_Work request_: Search the records below for the word "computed". Copy each line where it occurs.

_Exercise inputs_:

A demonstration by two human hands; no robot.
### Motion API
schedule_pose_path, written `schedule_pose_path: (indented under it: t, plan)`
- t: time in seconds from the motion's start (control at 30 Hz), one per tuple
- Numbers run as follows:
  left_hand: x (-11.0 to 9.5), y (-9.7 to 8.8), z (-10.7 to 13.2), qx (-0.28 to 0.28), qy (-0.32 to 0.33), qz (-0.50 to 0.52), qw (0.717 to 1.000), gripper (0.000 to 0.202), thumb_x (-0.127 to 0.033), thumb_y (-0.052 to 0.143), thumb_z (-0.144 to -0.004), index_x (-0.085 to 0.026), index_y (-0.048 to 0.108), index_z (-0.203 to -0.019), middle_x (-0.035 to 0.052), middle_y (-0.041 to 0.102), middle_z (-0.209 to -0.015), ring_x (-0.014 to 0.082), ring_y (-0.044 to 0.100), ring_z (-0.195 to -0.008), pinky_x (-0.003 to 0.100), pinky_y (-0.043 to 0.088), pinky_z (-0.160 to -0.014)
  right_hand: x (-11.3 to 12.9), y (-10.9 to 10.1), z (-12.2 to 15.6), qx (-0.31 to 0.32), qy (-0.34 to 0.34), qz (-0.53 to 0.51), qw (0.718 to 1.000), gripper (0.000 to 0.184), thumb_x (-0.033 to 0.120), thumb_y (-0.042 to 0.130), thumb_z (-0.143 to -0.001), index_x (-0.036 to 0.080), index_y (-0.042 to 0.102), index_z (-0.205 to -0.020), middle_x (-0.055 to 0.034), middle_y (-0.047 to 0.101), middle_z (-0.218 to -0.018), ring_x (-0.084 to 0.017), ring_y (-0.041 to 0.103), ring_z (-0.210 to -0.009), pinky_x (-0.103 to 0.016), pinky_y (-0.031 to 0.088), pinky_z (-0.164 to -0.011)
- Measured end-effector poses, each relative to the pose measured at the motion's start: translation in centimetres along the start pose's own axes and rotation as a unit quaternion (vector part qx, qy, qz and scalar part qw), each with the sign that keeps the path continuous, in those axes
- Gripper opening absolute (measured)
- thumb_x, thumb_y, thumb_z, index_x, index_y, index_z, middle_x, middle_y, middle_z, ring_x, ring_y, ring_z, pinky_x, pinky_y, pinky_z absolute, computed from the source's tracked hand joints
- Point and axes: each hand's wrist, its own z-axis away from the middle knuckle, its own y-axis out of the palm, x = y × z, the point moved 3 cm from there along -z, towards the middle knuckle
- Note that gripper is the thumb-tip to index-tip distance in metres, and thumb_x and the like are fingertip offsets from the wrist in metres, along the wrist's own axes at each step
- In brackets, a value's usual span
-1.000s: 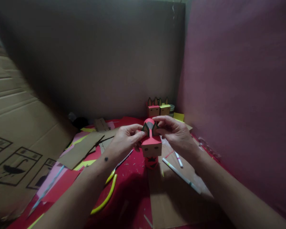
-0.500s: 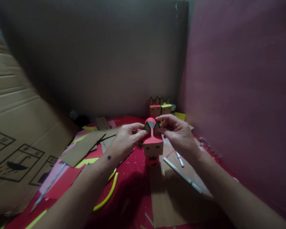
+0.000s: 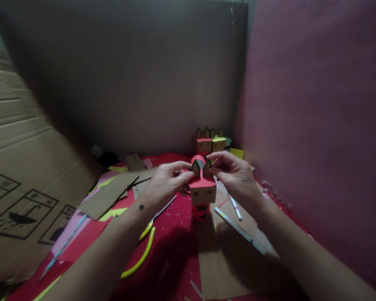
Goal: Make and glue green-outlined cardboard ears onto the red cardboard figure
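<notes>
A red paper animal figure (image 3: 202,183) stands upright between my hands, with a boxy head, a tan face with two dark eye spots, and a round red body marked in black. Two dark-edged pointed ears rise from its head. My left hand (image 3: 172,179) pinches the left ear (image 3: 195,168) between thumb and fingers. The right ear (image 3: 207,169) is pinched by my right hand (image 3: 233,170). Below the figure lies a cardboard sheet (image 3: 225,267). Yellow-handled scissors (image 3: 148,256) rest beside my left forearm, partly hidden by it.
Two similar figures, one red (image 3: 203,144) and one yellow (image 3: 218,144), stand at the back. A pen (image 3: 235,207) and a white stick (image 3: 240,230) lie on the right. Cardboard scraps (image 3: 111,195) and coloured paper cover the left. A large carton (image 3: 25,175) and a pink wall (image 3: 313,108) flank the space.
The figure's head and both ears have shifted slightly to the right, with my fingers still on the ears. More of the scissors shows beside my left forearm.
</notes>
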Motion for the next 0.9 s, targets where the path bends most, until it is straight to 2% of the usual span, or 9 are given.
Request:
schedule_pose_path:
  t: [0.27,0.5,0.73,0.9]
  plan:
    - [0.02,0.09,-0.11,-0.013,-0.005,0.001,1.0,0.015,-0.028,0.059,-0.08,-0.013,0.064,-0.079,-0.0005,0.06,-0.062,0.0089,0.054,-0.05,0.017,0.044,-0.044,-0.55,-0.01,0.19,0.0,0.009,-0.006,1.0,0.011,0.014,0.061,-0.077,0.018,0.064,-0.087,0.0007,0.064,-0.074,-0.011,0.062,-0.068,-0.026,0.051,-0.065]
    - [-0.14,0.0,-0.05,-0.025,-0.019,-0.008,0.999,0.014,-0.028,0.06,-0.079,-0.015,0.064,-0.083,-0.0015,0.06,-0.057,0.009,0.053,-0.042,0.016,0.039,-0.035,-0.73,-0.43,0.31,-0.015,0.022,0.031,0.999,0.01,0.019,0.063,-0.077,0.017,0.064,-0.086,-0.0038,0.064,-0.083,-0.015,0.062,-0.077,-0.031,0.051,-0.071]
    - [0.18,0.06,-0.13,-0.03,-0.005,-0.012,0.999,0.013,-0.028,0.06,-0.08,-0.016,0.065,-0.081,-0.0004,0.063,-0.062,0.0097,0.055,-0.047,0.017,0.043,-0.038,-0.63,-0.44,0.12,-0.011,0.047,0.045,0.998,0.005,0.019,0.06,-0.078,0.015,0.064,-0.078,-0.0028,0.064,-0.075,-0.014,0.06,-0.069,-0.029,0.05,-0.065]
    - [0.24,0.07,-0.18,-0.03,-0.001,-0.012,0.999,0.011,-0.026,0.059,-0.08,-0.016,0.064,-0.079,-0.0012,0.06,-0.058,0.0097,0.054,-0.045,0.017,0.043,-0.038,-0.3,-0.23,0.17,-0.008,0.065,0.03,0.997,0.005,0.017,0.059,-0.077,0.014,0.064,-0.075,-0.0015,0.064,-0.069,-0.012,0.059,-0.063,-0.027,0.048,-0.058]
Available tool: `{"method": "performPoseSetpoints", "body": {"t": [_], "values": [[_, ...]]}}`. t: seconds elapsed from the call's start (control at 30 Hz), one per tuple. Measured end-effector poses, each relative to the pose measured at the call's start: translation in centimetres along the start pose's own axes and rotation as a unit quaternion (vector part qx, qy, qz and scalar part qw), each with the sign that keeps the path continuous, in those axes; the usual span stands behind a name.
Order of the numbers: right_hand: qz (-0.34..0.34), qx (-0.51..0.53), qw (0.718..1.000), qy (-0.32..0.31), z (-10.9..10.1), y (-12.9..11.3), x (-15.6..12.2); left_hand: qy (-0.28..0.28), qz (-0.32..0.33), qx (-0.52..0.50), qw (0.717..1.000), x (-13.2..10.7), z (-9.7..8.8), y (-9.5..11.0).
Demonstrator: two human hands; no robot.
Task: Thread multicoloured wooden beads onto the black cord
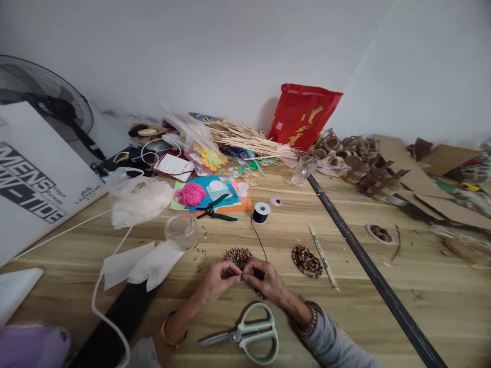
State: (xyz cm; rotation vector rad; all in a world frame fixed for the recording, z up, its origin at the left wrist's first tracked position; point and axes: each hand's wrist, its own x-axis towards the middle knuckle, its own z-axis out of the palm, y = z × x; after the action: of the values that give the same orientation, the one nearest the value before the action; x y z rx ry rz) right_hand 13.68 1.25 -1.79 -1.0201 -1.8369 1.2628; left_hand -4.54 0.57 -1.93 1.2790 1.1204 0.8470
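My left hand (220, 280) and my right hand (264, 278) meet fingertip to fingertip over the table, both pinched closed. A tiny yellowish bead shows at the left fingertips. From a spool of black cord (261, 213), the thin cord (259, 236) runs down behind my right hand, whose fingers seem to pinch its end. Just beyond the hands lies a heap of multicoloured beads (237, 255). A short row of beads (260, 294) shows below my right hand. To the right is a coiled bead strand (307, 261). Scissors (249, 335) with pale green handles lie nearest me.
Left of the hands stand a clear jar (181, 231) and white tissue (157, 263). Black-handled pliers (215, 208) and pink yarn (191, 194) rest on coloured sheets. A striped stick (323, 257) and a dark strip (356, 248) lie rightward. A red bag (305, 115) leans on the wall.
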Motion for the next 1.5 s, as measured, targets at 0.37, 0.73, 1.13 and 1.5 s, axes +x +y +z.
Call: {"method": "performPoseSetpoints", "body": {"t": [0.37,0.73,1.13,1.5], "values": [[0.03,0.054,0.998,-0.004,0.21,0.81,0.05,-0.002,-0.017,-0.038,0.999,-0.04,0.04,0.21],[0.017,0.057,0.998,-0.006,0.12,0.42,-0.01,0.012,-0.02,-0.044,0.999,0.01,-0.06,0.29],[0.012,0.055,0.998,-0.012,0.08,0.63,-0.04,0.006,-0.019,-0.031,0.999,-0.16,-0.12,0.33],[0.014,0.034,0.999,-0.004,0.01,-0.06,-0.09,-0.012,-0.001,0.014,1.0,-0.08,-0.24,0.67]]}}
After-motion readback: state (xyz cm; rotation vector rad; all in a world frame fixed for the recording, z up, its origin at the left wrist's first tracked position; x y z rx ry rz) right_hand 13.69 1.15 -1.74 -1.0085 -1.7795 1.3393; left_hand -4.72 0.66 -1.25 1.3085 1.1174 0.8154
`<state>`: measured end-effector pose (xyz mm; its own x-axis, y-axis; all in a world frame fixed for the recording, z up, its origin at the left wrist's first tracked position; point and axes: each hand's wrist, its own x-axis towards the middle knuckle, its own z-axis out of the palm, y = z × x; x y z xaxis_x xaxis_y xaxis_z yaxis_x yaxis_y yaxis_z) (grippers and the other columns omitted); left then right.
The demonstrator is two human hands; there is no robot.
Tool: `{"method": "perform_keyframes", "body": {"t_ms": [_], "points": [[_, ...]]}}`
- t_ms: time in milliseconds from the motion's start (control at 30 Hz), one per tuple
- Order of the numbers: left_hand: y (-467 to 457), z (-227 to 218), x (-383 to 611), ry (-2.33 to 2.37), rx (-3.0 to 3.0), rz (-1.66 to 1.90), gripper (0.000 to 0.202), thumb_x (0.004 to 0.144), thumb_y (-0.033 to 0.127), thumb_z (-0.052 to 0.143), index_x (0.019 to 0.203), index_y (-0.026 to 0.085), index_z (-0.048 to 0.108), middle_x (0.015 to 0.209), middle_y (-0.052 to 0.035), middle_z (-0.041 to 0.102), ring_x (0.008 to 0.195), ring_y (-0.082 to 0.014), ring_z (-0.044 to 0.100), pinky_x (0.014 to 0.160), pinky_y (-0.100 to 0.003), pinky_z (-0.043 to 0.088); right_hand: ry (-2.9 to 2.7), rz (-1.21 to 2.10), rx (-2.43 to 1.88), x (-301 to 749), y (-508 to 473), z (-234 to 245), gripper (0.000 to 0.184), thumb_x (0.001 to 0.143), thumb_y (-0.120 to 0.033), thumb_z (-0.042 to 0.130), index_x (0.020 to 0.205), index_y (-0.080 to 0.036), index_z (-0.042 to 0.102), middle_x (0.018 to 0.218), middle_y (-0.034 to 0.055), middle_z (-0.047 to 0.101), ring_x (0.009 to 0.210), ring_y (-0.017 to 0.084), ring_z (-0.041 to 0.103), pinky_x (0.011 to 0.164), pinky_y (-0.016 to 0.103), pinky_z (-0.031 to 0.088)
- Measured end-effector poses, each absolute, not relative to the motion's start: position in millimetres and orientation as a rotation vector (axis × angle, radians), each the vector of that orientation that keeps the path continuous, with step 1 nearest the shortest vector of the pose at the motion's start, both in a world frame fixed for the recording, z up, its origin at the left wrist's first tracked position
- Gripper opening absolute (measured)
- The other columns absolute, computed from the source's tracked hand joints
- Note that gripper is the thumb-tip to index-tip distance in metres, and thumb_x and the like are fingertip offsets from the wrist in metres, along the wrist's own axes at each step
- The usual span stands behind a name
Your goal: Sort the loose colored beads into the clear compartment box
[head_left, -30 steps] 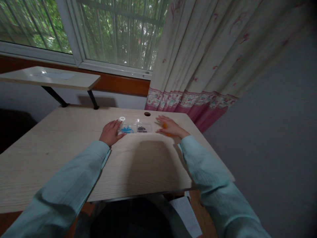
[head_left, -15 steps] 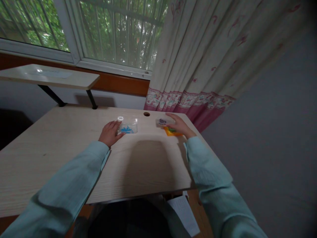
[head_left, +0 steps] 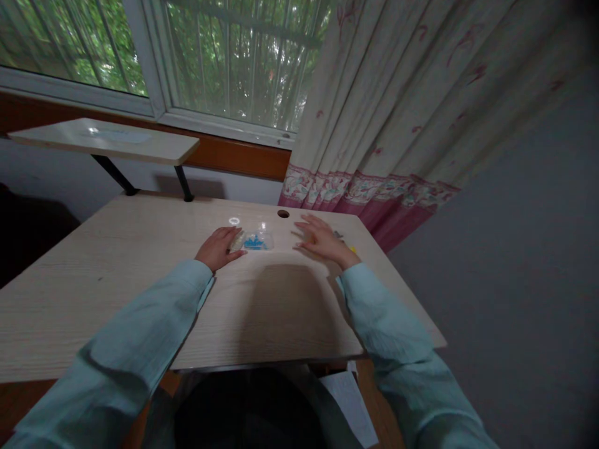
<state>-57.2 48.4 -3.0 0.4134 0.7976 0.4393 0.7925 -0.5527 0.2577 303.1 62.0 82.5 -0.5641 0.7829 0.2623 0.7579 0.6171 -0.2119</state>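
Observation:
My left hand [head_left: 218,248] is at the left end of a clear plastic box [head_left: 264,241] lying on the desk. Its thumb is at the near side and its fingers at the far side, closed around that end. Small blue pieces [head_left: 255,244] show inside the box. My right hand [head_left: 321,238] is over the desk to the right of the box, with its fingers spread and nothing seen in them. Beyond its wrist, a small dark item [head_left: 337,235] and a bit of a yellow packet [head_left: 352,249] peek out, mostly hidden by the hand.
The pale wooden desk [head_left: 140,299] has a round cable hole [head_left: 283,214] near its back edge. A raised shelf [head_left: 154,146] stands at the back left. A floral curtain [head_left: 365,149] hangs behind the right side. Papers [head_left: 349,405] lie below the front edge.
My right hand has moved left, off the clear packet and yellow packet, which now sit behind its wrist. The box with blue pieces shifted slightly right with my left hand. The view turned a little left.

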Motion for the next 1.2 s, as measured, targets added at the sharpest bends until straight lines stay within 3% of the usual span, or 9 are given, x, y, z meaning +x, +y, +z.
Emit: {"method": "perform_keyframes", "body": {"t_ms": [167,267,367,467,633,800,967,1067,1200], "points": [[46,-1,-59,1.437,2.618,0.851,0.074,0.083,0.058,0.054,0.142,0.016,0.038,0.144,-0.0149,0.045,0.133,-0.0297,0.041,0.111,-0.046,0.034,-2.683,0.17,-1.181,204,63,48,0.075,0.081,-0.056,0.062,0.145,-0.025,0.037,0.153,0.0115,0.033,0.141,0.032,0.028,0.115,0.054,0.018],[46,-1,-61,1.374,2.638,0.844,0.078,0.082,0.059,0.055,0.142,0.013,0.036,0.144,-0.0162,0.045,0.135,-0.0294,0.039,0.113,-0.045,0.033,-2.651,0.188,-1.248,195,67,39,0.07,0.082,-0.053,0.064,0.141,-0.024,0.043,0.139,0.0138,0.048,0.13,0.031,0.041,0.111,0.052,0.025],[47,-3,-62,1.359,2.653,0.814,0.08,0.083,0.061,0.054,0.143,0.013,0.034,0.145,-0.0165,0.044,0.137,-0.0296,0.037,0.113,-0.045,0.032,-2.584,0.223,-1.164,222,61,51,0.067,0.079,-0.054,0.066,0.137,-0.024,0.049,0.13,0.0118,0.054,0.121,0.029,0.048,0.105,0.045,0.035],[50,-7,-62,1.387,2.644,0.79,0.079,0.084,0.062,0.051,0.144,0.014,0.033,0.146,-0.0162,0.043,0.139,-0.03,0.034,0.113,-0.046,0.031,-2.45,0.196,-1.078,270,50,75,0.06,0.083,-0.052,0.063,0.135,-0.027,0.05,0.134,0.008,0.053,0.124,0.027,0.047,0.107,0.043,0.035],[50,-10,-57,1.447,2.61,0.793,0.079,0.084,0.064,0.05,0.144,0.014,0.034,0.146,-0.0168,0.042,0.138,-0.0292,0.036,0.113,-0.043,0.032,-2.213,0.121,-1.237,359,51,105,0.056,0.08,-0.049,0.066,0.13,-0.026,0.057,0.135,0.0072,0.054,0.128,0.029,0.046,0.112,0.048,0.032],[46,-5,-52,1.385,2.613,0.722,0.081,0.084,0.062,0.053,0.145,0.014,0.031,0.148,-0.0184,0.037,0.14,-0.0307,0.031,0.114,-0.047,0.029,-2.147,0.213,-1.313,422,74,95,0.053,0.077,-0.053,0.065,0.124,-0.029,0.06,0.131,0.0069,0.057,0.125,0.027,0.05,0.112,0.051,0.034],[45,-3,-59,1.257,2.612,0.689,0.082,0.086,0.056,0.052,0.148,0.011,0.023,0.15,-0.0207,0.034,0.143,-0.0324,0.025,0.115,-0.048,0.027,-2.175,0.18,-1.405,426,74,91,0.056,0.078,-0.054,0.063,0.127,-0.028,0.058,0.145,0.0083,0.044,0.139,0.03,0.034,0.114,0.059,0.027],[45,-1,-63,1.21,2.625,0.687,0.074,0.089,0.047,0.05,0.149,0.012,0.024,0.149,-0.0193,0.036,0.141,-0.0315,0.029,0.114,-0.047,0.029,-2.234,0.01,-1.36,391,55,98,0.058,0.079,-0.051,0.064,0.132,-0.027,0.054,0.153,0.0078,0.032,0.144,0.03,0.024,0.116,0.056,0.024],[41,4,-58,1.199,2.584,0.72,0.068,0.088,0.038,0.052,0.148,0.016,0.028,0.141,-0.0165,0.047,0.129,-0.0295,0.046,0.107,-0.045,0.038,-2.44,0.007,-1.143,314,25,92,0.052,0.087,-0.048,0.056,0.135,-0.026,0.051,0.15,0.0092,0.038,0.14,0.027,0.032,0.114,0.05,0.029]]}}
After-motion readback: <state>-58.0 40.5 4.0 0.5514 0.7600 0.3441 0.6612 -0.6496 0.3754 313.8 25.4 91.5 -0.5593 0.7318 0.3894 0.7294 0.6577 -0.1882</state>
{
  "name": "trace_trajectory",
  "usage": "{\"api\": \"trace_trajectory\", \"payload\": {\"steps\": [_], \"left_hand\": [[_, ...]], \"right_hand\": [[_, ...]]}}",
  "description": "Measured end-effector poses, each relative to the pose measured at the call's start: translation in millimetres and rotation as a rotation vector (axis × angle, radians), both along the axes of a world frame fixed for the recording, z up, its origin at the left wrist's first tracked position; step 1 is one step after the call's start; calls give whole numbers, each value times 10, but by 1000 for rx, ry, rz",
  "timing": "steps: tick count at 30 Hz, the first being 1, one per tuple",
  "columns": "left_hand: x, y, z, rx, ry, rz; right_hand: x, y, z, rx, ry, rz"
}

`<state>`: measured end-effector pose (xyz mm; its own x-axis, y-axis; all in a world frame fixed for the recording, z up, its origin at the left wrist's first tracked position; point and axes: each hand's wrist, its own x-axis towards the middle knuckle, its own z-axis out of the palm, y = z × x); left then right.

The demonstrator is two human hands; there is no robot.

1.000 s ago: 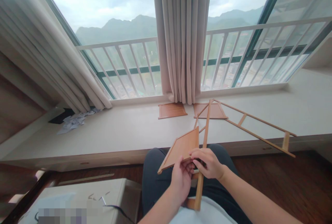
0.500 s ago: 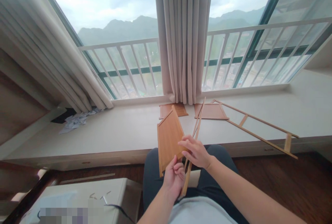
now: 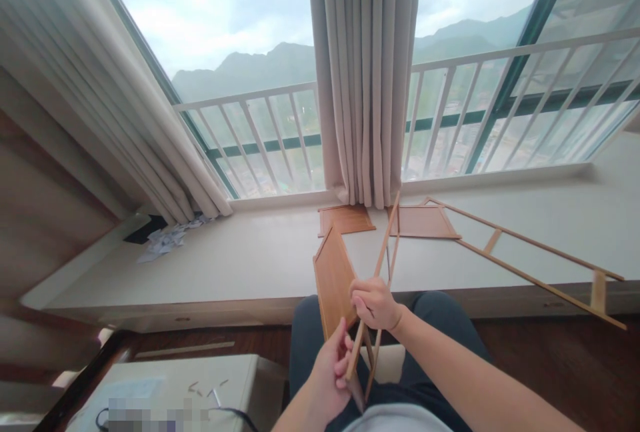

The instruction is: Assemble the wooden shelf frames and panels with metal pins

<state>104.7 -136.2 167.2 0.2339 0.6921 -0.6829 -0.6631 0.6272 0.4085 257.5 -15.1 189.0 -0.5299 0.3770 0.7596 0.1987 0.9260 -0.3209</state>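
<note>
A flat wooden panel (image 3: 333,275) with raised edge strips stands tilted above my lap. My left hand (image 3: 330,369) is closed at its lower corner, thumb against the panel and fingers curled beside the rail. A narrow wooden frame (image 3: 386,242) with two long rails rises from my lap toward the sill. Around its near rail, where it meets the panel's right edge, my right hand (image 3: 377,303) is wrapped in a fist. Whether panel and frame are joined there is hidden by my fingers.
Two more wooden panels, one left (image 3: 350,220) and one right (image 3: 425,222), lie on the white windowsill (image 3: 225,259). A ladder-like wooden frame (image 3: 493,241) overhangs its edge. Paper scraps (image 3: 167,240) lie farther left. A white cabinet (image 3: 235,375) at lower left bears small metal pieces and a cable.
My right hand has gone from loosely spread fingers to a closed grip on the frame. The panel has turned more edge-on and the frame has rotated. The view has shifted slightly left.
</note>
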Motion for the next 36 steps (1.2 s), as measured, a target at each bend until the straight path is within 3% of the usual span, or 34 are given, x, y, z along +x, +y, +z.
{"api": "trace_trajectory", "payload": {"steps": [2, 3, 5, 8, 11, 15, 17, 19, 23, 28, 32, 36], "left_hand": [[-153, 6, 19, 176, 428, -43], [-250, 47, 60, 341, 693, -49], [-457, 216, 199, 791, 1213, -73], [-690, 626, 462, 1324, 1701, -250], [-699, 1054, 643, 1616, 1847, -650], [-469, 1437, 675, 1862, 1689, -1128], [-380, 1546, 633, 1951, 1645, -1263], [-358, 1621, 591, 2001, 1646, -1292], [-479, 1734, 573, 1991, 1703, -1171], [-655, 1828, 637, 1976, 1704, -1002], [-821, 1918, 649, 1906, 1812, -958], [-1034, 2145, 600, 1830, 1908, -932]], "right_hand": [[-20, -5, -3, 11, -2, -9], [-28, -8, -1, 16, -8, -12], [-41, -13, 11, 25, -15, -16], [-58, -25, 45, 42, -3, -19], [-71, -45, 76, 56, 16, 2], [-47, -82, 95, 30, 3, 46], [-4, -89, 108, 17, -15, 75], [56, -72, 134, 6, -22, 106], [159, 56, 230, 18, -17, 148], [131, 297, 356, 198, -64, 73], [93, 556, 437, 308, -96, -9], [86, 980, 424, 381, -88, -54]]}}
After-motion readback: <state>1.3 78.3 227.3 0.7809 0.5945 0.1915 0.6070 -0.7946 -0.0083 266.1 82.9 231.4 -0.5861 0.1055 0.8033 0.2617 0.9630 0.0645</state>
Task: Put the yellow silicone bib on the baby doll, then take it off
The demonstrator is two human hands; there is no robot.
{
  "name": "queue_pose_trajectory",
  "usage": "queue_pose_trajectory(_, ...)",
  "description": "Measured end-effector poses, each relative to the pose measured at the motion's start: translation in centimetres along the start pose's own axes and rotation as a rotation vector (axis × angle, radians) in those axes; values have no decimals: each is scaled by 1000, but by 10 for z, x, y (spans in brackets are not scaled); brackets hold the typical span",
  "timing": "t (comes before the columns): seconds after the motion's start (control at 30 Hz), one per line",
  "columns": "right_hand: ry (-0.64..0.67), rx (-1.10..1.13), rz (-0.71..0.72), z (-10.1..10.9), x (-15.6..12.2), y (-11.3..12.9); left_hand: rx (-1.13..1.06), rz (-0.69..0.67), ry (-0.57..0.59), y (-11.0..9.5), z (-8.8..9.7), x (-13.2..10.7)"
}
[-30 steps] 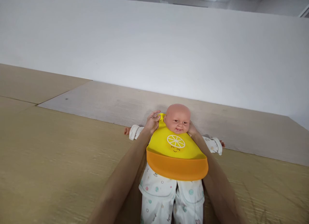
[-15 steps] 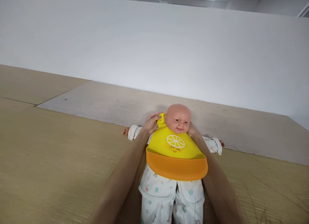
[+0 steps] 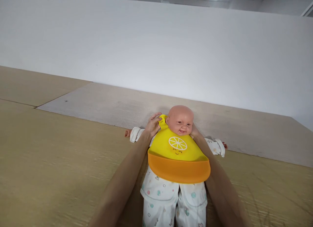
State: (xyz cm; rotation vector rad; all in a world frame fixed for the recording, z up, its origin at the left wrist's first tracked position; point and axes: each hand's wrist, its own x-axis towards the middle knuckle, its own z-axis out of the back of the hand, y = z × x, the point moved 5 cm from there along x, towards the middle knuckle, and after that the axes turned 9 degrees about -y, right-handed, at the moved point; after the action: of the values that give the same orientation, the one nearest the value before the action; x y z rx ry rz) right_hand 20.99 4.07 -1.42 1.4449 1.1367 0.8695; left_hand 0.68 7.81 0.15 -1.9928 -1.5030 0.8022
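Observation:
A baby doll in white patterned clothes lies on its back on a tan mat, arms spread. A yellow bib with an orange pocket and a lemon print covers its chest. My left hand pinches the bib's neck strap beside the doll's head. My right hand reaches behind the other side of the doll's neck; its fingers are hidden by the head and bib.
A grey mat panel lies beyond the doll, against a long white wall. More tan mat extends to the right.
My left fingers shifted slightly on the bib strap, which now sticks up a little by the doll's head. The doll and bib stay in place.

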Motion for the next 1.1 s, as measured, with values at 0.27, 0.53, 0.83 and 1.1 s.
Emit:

_Answer below_:
- thumb_x, thumb_y, thumb_z, index_x, index_y, index_z, middle_x, middle_y, middle_z, ring_x, ring_y, ring_z, pinky_x, pinky_y, pinky_z absolute, computed from the source's tracked hand joints
- The other columns absolute, computed from the source's tracked hand joints

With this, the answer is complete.